R love you, R hate you

I do the majority of my coding in R. I’ve grown to love the language despite many of its quirks. Perhaps this is just Stockholm Syndrome as I joked in my “Intro to programming” class recently, though I genuinely enjoy the language and its functional programming roots.

That said, there are things that are objectively bad about it, with defaults that no sane person would choose. The more time I spend writing code for packages rather than data analysis, the more I’ve grown annoyed at how much extra work you need to do to avoid perplexing bugs and behavior. This is partly a weakness of dynamically typed languages - rather than depending on type-checking built into the language, you need to program defensively and explicitly handle user-input and whether it is what you expect it to be (see excellent discussions here and here).

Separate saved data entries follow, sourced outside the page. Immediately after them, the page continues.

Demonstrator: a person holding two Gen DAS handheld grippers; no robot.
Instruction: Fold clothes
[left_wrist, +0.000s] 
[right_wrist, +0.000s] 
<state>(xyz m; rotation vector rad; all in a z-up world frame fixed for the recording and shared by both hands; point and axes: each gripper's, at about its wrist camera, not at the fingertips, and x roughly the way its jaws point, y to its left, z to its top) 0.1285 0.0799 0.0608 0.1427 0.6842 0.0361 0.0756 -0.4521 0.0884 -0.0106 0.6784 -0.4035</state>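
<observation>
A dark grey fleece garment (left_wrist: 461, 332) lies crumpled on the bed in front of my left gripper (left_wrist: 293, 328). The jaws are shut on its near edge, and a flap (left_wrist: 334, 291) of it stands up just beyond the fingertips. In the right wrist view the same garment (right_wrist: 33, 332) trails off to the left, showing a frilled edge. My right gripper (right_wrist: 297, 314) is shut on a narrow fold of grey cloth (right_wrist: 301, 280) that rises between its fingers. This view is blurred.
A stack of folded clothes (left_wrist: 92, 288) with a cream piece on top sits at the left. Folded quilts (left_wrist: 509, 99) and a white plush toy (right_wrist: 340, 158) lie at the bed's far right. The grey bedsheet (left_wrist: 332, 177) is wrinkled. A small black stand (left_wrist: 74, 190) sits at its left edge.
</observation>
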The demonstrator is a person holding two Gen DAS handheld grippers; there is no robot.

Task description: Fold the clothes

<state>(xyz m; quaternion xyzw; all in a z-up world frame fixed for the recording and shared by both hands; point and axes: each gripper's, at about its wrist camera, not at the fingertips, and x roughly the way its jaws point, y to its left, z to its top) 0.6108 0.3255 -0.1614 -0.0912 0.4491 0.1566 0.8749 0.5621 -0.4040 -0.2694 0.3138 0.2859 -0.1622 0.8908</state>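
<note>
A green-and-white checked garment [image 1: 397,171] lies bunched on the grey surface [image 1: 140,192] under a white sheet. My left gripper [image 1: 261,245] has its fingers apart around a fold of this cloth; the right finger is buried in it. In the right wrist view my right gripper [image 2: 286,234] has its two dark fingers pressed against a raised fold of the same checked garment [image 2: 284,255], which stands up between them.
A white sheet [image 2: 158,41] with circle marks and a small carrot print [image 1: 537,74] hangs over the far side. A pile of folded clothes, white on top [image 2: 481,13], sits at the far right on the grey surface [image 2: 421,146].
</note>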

It’s a problem important enough that it has led to the proliferation of many packages that aim to assist you with it - e.g. checkmate, ensurer, tester, assertive, assertr. But another part is just due to some genuinely weird choices built in many of R’s base functions.

A case of bait and switch

Here’s a simple case which recently led to a head-scratcher of a bug in our bmm package. Consider a simple a function which gives a different greeting depending on a language parameter:

greeting <- function(name, language) {
  if (language == "chinese") {
    out <- paste0("嗨 ", name, "! 多么美好的一天")
  } else if (language == "german") {
    out <- paste0("Hallo ", name, "! Was für ein toller Tag!")
  } else if (language == "bulgarian") {
    out <- paste0("Здравей ", name, "! Какъв страхотен ден!")
  }
  cat(out, "\n")
}

Simple enough, right?

greeting("Ven", "german")
#> Hallo Ven! Was für ein toller Tag!

Currently, you will get weird errors with non-character input if you don’t properly check that the language argument is a character or that it is a valid choice. But at least the user will get an error:

greeting("Ven", 2)
#> Error in greeting("Ven", 2): object 'out' not found
greeting("Ven", "japanese")
#> Error in greeting("Ven", "japanese"): object 'out' not found

Ok, maybe a little confusing for the user who doesn’t know how the function is implemented (“object ‘out’ not found? What is object ‘out’?”), but fine. You can and should go the extra mile and validate the input, but let’s keep going. Now, if you had many different language options, you might decide to use a more efficient switch statement instead of an if/else structure:

greeting2 <- function(name, language) {
  out <- switch(language,
    chinese = paste0("嗨 ", name, "! 多么美好的一天"),
    german = paste0("Hallo ", name, "! Was für ein toller Tag!"),
    bulgarian = paste0("Здравей ", name, "! Какъв страхотен ден!")
  )
  cat(out, "\n")
}

Our switch handles 3 explicitly defined cases, just like the if/else version, so unless you read the documentation, or have been already burnt by this, you might expect that this should fail:

greeting2("Ven", 2)
#> Hallo Ven! Was für ein toller Tag!

Oh, it runs! Ok, so even though we have explicitly defined the cases by name, switch tries to be clever and interpret integer input as a case selection. Not only that, but it will try really hard to make the input an integer if it can. The following makes no sense as a language selector, but R happily forces 2.8 into an integer sleeve and greets us again:

greeting2("Ven", 2.8)
#> Hallo Ven! Was für ein toller Tag!

Fine, it’s strange, but who in their right mind will try to pass numeric values for a language variable? Maybe no one on purpose, but some things in R are (sometimes) secretly integers. Namely, factors. Consider this - we have some data.frame with names and language preferences of users, the latter of which is coded as a factor variable.

users <- data.frame(
  name = c("Ven", "Gidon", "Chenyu"),
  language = factor(c("bulgarian", "german", "chinese"))
)

users
#>     name  language
#> 1    Ven bulgarian
#> 2  Gidon    german
#> 3 Chenyu   chinese

If we were to use our if/else-based greeting function to greet each user, everything works as we would expect:

purrr::pwalk(users, greeting)
#> Здравей Ven! Какъв страхотен ден! 
#> Hallo Gidon! Was für ein toller Tag! 
#> 嗨 Chenyu! 多么美好的一天

What about the greeting2, which uses switch to determine which greeting to use?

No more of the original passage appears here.